The blow to Islamic resistance in the region in no way could lead to an end to our struggle.
This struggle will continue on the basis of a historical imperative to confront the enemies of Iran.
2. February 21, 2020, parliamentary elections were held in Iran. Washington can use this event as an occasion to escalate the conflict. In particular, the United States will probably recognize the election results in Iran as invalid, which will serve as the basis for the introduction of new sanctions against Iranian politicians. In addition, the Iranian opposition is likely to attempt social unrest. What do you think about this? What difficulties might the new Iranian parliament face?
HASSAN BEHESHTIPOUR: The Iranian people know how an extra-parliamentary presence in parliamentary elections helps strengthen Iran’s global authority. Therefore, at least more than 50 percent of those who have the right to vote came to the polls. If these people run for election, the US cannot question the results of the popular vote.
Whatever the results of the Iranian elections, this has a significant impact on Iran’s relations with other countries, because the election results determine the future of the Islamic revolution.
The current US sanctions against Iran are so wide and varied that the new sanctions are unlikely to change anything and, moreover, will not be able to seriously affect the further Iran-US confrontation.
In the Iranian elections, parties play a secondary role. Most of the various factions, including fundamentalists, reformists, modernists, supporters of justice with different views, are leaders of Iranian society. There were also independent candidates who were more likely to succeed in small towns. They determine modern politics, which is based on strict adherence to the ideals of the Islamic revolution and is aimed at creating a “large Shiite family” under the auspices of Iran.
The Iranian parliament plays an influential role exclusively to transform our country into a nuclear power.
In turn, if the American and European sides fulfill their obligations, Iran agrees to introduce a temporary moratorium on uranium enrichment and reduce the number of existing centrifuges. However, because the US and the EU are not ready to adhere to the nuclear deal, Tehran considers itself entitled to enrich uranium beyond acceptable values.
3. Israel, based on its military doctrine, can launch a preventive nuclear strike on Iran if Tehran actually produces nuclear weapons.

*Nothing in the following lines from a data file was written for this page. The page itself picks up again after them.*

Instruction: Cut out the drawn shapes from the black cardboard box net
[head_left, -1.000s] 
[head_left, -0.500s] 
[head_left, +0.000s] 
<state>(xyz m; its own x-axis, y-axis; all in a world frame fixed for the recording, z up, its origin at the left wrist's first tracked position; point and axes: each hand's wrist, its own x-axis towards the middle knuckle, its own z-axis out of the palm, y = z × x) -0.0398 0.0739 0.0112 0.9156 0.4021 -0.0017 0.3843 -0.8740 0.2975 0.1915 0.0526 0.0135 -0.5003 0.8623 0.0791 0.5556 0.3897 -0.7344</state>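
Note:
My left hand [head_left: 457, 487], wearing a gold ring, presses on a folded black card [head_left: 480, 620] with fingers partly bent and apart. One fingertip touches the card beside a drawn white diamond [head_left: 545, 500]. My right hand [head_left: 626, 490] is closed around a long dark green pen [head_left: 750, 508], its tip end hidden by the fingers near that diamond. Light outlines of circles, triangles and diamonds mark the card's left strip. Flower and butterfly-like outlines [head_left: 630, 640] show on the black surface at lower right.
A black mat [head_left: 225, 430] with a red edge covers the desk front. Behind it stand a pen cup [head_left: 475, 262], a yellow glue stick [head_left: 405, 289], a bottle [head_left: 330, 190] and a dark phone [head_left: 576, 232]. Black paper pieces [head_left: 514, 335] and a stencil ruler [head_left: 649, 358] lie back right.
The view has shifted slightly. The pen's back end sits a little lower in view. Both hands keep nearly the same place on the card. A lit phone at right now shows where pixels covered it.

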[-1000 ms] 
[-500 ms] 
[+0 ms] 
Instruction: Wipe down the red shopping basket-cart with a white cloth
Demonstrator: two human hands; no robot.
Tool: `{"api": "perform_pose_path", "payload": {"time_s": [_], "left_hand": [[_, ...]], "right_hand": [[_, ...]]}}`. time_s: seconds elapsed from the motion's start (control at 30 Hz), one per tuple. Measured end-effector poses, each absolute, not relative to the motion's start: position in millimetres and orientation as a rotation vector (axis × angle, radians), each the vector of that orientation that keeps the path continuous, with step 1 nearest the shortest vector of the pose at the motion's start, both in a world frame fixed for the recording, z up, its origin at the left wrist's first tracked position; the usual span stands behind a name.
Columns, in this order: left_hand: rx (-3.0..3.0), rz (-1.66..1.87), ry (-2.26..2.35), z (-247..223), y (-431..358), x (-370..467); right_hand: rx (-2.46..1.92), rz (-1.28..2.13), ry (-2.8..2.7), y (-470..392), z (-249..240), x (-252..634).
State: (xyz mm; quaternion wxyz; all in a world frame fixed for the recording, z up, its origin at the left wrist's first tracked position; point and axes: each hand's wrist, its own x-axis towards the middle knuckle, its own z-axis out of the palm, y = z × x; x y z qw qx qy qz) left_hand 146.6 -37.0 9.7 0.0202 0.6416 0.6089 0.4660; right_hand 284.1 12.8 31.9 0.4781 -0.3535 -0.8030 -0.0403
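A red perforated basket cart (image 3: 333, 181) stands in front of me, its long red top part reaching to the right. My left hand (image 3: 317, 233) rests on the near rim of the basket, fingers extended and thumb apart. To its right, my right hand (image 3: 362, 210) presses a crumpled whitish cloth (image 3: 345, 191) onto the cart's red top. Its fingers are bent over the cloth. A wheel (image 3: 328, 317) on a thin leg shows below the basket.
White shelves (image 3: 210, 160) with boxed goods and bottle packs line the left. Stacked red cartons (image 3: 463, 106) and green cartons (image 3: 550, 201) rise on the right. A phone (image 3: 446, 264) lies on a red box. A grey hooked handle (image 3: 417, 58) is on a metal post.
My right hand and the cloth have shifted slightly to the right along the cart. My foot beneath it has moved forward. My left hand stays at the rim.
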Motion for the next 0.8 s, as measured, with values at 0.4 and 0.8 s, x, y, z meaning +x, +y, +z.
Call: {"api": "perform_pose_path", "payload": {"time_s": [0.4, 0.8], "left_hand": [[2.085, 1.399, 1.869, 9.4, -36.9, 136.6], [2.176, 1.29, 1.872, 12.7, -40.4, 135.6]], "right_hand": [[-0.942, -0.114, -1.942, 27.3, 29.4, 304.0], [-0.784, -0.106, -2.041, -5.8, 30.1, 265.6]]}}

At least Tel Aviv has repeatedly threatened the Ayatollah regime with a nuclear strike. Is Israel capable of actually delivering a nuclear strike on Iran? What, then, can Iran answer? 000⁰⁰ How likely is the escalation of the Iran-Israel conflict?
HASSAN BEHESHTIPOUR: Tel Aviv has at least 200 nuclear bombs and has the potential to use them for a preemptive strike against any targets that will be identified as a threat. However, the territory of Israel is very small, in connection with which it is completely within the reach of Iranian ballistic missiles, which are a deterrent. Meanwhile, the threat of a nuclear war between Israel and Iran has been real for the past 40 years and in modern conditions, the risk of a nuclear conflict between countries is extremely high. However, the international community continues to negotiate in order to avoid a global catastrophe caused by the use of weapons of mass destruction. While such a policy allows you to be at the “red line” without crossing it. But at any time, the situation may change.